The number of deliveries more than doubled for Ten Mile Menu during this period to well over 500 a week (which was what Steve & George agreed on as a sustainable number). What is particularly interesting is that nearly a year on and the numbers haven’t fallen away. There has been a well documented sea-change towards buying local and the tide has most certainly not turned for Ten Mile Menu. With ‘local’ now a by-word for ‘dependable’ it seems that consumers are now sold on the idea of buying from a source that is both traceable and knowable after their tried and trusted supply chains broke down. But it’s not just that - it’s given consumers a nudge to really consider the origin of the food on their plate, from field to fork.
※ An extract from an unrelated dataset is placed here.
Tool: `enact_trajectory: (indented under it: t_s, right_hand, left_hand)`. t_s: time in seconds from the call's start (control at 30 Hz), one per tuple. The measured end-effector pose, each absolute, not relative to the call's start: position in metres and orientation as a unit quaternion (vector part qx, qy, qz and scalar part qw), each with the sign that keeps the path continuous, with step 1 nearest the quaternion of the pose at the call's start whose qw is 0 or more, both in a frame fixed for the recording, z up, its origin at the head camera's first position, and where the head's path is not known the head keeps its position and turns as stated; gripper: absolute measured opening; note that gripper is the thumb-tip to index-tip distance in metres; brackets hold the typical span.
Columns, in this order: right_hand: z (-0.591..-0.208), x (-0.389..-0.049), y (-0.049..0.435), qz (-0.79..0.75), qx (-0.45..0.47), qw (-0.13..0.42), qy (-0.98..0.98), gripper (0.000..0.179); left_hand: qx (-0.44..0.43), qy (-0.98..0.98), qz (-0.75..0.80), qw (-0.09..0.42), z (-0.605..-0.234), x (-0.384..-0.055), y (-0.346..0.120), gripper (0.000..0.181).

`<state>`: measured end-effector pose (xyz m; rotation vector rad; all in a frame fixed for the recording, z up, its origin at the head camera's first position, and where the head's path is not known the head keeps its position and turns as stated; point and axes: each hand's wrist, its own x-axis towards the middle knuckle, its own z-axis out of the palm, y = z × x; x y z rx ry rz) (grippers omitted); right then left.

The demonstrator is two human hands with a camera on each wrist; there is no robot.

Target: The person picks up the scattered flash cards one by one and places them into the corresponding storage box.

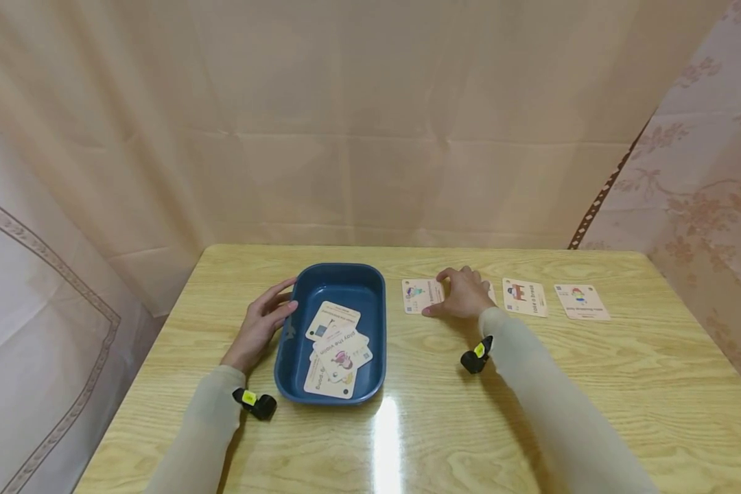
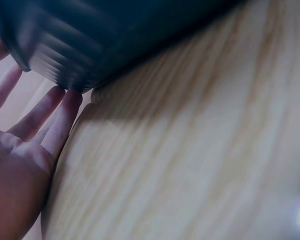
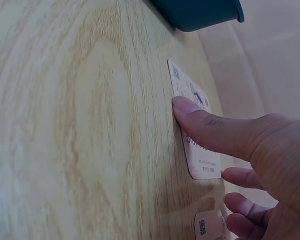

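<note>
My left hand (image 1: 259, 329) holds the left rim of a blue rectangular tray (image 1: 379, 329), thumb over the edge and fingers along the outer wall. In the left wrist view, fingertips touch the tray's side (image 2: 65, 45). Inside lie several overlapping picture cards (image 1: 342, 353), one reading "play the violin". Right of the tray, my right hand (image 1: 466, 295) grips a picture card (image 1: 415, 296) flat on the table, with the thumb at its near edge and the index finger at its far edge. In the right wrist view, the thumb covers part of this card (image 3: 202, 162).
Another card (image 1: 491, 293) is mostly hidden under my right hand. Farther right lie a "take a break" card (image 1: 523, 297) and one more card (image 1: 582, 302), in a row on the wooden table (image 1: 444, 425). A beige curtain (image 1: 346, 171) hangs behind the table.
</note>
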<state>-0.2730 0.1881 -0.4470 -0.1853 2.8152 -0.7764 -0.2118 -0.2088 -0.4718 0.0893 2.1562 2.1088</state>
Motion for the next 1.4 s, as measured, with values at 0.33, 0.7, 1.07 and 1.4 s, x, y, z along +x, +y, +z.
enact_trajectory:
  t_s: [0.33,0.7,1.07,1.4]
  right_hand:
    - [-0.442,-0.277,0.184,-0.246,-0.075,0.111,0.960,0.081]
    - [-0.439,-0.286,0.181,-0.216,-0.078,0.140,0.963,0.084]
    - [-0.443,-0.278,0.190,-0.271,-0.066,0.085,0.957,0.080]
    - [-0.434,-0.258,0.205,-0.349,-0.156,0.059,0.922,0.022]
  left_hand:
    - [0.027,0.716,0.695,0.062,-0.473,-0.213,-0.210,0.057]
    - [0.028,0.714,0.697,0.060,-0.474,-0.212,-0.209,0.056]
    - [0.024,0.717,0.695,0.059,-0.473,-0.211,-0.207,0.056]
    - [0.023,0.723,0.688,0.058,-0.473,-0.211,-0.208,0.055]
As Steve says:  ‘I always believed that once enough people realised the benefit of eating seasonally and knowing where our food comes from, then the local revolution would happen. Times have changed and, hopefully, things are only going one way now’. Without a doubt, the pandemic has raised awareness of how our food networks operate and small farms, as well as supporting the local economy, offer that all important transparency: this is our farm, this is our soil, this is in season, this is what’s available to you right now. Honesty and reliability at all times.

 

As for Steve, if managing a busy business wasn’t enough, he’s decided that this is the year to take his passion for trail running another step further: ‘I was a keen sportsman in my youth but never enjoyed running much. I thought running just meant pounding the pavement and I didn’t know trail running was even a ‘thing’ - now I love it. Running up hills and mountains is such a release - you get to explore some amazing places you would never otherwise have access to.’ Last year, during the August heatwave, Steve completed a 100 mile ultra marathon on the North Down’s Way and this year has no fewer than FOUR 100 mile races planned. You could make an obvious link here about growing a business being an ‘uphill struggle’ and that entrepreneurs require the same levels of self belief and determination as ultra-marathoners. Both would be true but the more appropriate analogy is that Steve’s business, Ten Mile Menu, gives the little guys, the individuals, a real chance - the opportunity for independent, local producers to do what they do best and to run alongside the supermarkets. As Steve said: ‘In a race it’s just down to you, it’s just you versus the landscape. It’s simple and everyone is equal. I love that.’

 

As told to Emma Treanor, former TV Director and Ten Mile Menu social media manager - regularly found quizzing George about organic growing and taking photos of leeks in the mud. Emma also happens to be Ten Mile Menu Jackson’s better half.